Mercoledì 27 febbraio varie scuole siciliane hanno aderito a un flash mob per la pace. Sulle pagine social delle suddette scuole si vedono studenti e studentesse fra gli 8 e i 10 anni, con cartelli o striscioni contenenti il medesimo messaggio: “diamo voce alla pace”. Quello che non si vede sono le circolari delle dirigenze che invitano “i docenti ad affrontare con maggiore incisività il tema della pace, evitando qualsivoglia allusione agli avvenimenti accaduti a Firenze e a Pisa nei giorni scorsi”.
Intervistata, una dirigente si giustifica sostenendo che la nota aveva l’intento di non urtare i figli dei poliziotti. Quindi per non urtare bambine e bambini che avrebbero potuto confrontarsi con il fatto che alcuni colleghi dei genitori avevano gestito a suon di botte il diritto di studentesse e studenti ad avere un’opinione, le dirigenze in questione hanno risolto togliendo agli insegnanti quello stesso diritto. Che poi cosa ci dovrebbe di offensivo nello spiegare e commentare dei fatti non si capisce.

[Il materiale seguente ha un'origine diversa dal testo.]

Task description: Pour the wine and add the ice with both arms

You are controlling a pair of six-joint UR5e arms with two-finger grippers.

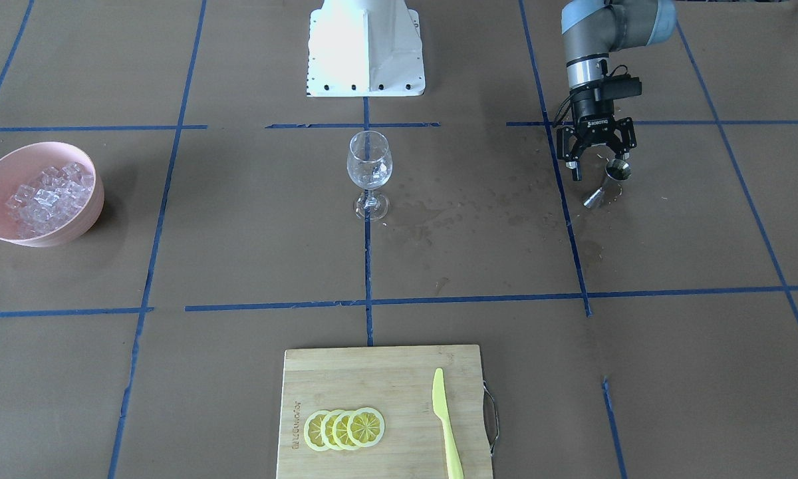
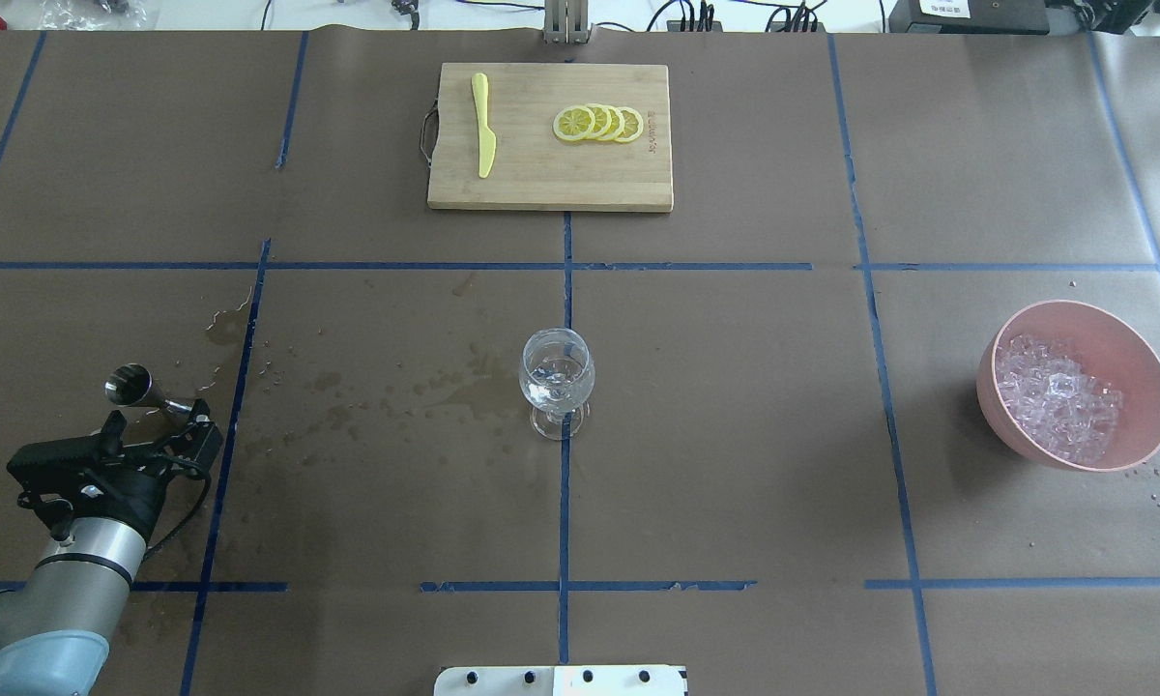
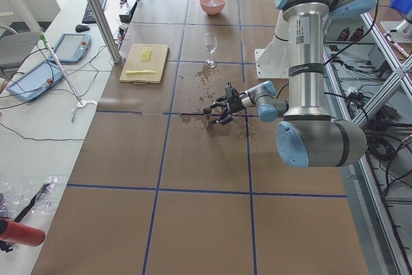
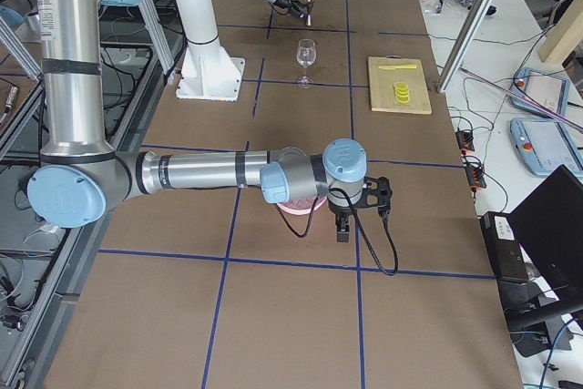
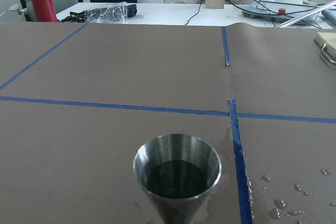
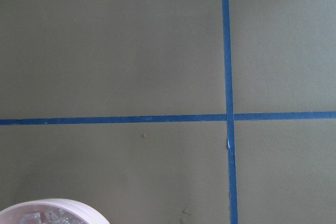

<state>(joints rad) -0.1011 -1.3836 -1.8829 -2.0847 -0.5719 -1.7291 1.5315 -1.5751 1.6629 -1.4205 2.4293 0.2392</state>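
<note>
My left gripper (image 1: 600, 165) is open and low over the table, its fingers spread beside a small steel jigger (image 1: 613, 177) that stands on the paper. The jigger (image 5: 177, 174) fills the bottom of the left wrist view, dark inside. The wine shows as dark wet marks (image 2: 396, 387) on the paper between the jigger (image 2: 137, 387) and the clear stemmed glass (image 2: 558, 383). The ice (image 2: 1058, 398) is a heap of clear cubes in a pink bowl (image 2: 1150, 372). My right gripper (image 4: 343, 228) hangs by the bowl's edge (image 6: 47, 208). I cannot tell if it is open or shut.
A bamboo cutting board (image 2: 503, 184) at the far middle holds a yellow knife (image 2: 483, 126) and a row of lemon slices (image 2: 599, 124). The white pedestal base (image 1: 366, 50) stands on the robot's side behind the glass (image 1: 370, 170). Blue tape lines grid the brown paper.
</note>
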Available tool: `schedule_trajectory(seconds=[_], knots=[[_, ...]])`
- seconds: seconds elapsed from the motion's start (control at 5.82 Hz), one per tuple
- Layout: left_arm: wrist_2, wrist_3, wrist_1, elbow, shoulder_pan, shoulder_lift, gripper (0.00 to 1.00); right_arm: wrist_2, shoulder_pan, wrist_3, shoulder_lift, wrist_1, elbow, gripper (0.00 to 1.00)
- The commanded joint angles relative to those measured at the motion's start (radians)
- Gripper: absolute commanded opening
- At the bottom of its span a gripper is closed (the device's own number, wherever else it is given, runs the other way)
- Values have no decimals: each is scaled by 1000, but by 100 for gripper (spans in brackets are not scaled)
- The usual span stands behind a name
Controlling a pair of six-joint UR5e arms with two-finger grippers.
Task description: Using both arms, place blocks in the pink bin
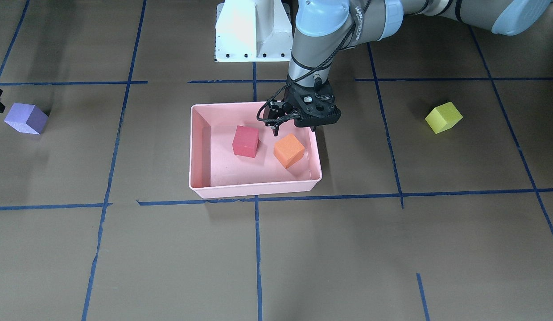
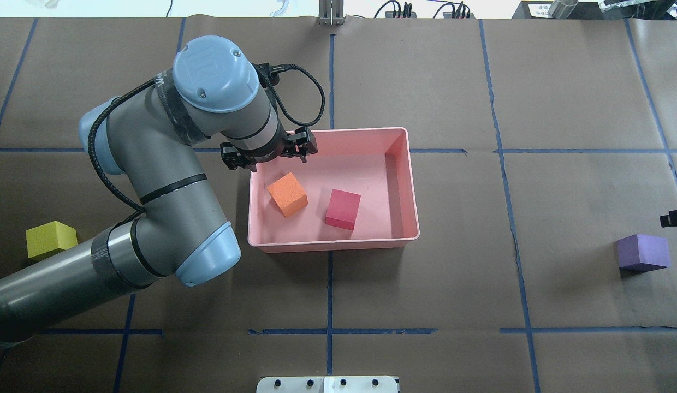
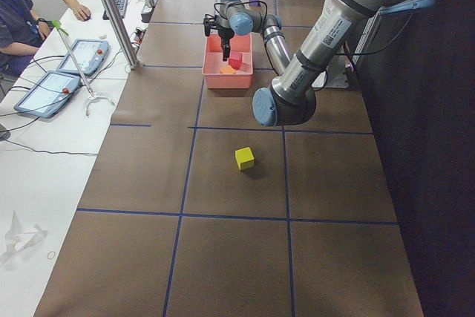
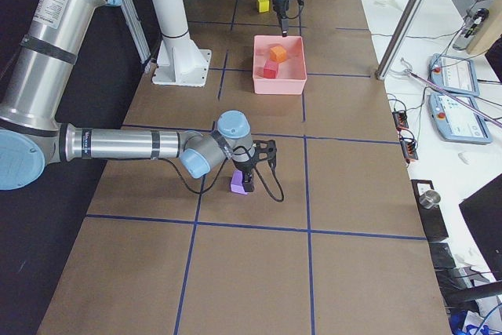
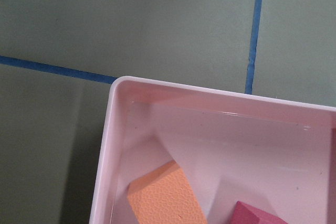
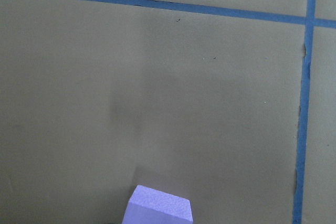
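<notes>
L gripper spread open & empty over the pink bin; 2 blocks in, 2 out.
Red block & orange block lie near each other inside the bin, not touching. The L gripper hangs above the bin corner by the orange one. Yellow-green block sits on the brown table well off on the robot's L side. In the overhead view the L arm lies between it & the bin and hides most of the gripper. Purple block is far out on the R side. R gripper is just by it, only partly seen; can't tell if open, closed or touching. White base stands behind the bin; blue tape lines cross the table.
</notes>
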Motion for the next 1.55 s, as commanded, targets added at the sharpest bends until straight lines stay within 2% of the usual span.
schedule_trajectory(seconds=[0.0, 0.69, 1.03, 1.2, 1.38], knots=[[2, 0, 0, -2, 0, 0, 100, -89, -134, 160, 6, 60, -14, 100], [8, 0, 0, -1, 9, 8, 100, -129, -202, 157, -38, 56, -22, 100], [18, 0, 0, -1, 18, 11, 100, -149, -245, 157, -28, 54, -65, 100], [18, 0, 0, -1, 18, 11, 100, -147, -256, 157, -6, 48, -79, 91], [17, 3, 0, -1, 18, 12, 100, -141, -256, 157, -5, 46, -77, 63]])
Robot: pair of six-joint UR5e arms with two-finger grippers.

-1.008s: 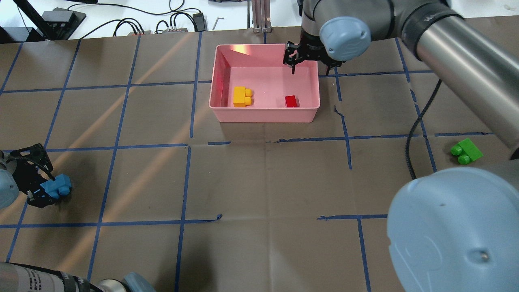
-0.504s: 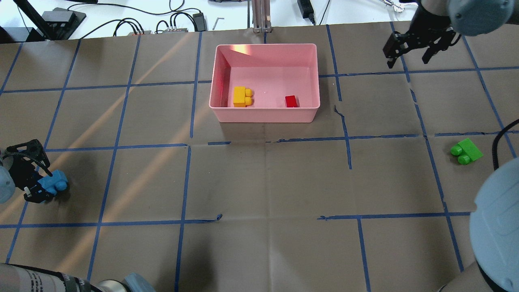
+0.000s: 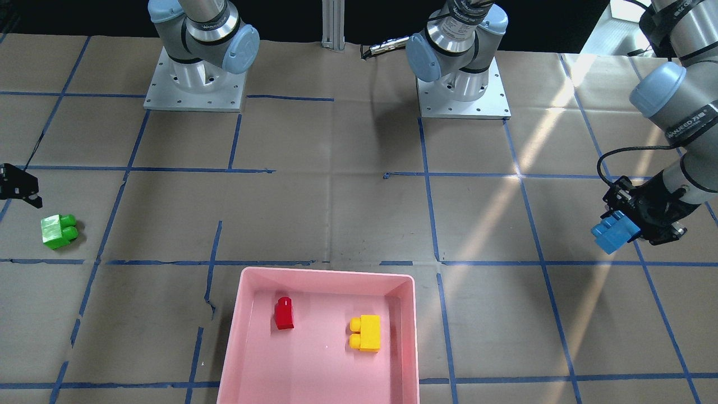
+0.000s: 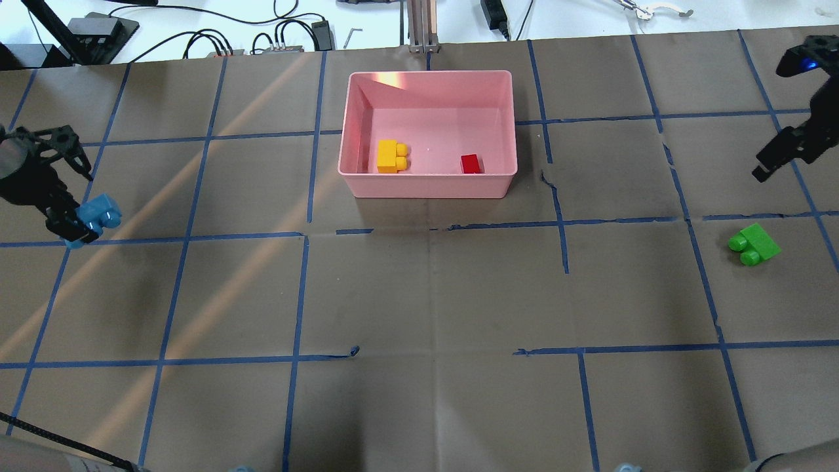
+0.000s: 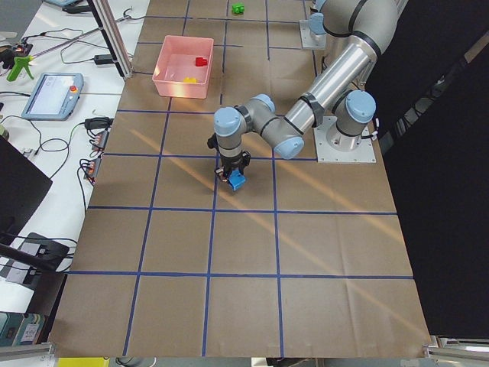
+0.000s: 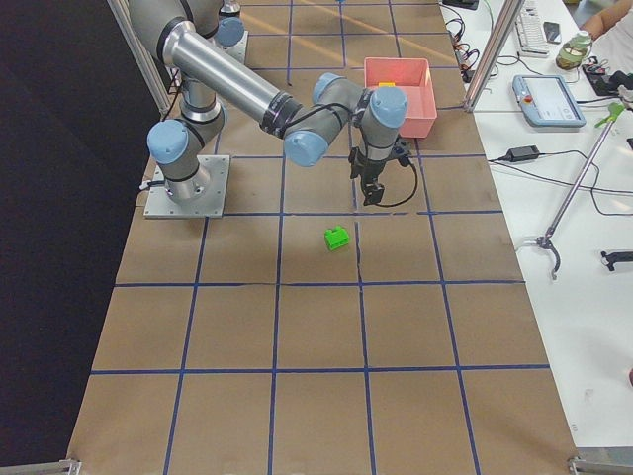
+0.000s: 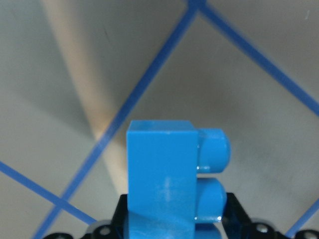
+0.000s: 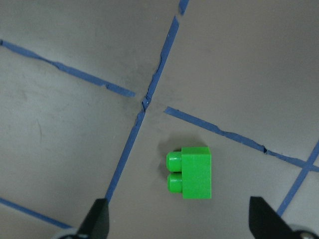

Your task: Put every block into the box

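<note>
My left gripper (image 4: 73,225) is shut on the blue block (image 4: 95,215) and holds it above the table at the far left. The left wrist view shows the blue block (image 7: 169,184) filling the space between the jaws. My right gripper (image 4: 763,169) is open and empty, hovering just beyond the green block (image 4: 754,244), which lies on the table at the right. The right wrist view shows the green block (image 8: 192,172) below, between the open fingertips (image 8: 97,221). The pink box (image 4: 426,187) holds the yellow block (image 4: 391,156) and the red block (image 4: 470,163).
Brown paper with a blue tape grid covers the table. Both arm bases (image 3: 193,84) stand at the robot's edge. Cables and a metal post (image 4: 419,26) lie beyond the box on the white far side.
My left gripper has risen and moved away from the robot with the blue block. My right arm has swung from over the box to the far right, near the green block.
</note>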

D’altra parte a che serve chiedere a bambine e bambini di scrivere uno striscione e sfilare silenziosamente fuori da scuola, se prima non vi è stato un confronto, un approfondimento, una discussione su cosa sia la pace e cosa si intenda con questa parola? Questa modalità rientra a piano titolo in una forma mentis che ormai da anni affligge i gradi più bassi della scuola italiana e cioè l’idea pre-novecentesca che bambine e bambini, alla fine, siano un po’ stupidi. Adulti incompleti, incapaci di comprendere concetti complessi, a cui fa da complemento il ruolo dell’educatore, non più figura in grado di formulare certi concetti a misura della classe ma, semplicemente, incaricato di sorvolarli o banalizzarli talmente tanto da renderli ridicoli. Ciò risulta palese dalle linee guida e dai libri di testo, ripetitivi allo sfinimento e superficiali fino alla noia, tanto che chi attraversa le aule spesso si sente chiedere dalle sue studentesse e da suoi studenti come mai viene riproposto lo stesso argomento svolto l’anno precedente; interrogativo introdotto dalla temibile frase: “maestra ma questa cosa l’abbiamo già fatta” e successivo sbuffo.
C’è inoltre un secondo dramma che affligge infanzia e primaria: la scuola dell’apparire. Niente ha più valore del cartellone colorato da mettere in bella mostra sui social e poco importa se non si è riusciti o, come in questo caso, non si è voluto costruire un discorso di senso con la classe, poiché l’unica cosa che conta è la bella immagine della scuola. E allora via di giornata dei calzini spaiati, anche se lo studente H deve rinunciare ad alcune ore perché non ha abbastanza copertura fra sostegno ed educativa; vai con il cartellone dell’inclusione, ma senza insegnanti L2 per bambine e bambini non italofoni. Recitiamo insieme la poesia sulle neurodivergenze, ma non assumiamo docenti di potenziamento; oppure usiamoli per coprire ogni giorno una supplenza diversa.
Una scuola primaria svuotata di contenuti e infiocchettata; escludente ma con la porporina dell’accoglienza. E’ davvero questo ciò che i bambini e le bambine meritano? Sventolare un cartellone, con lettere tanto colorate quanto vuote di significato, che cultura della pace può favorire se non quella della pace apparente?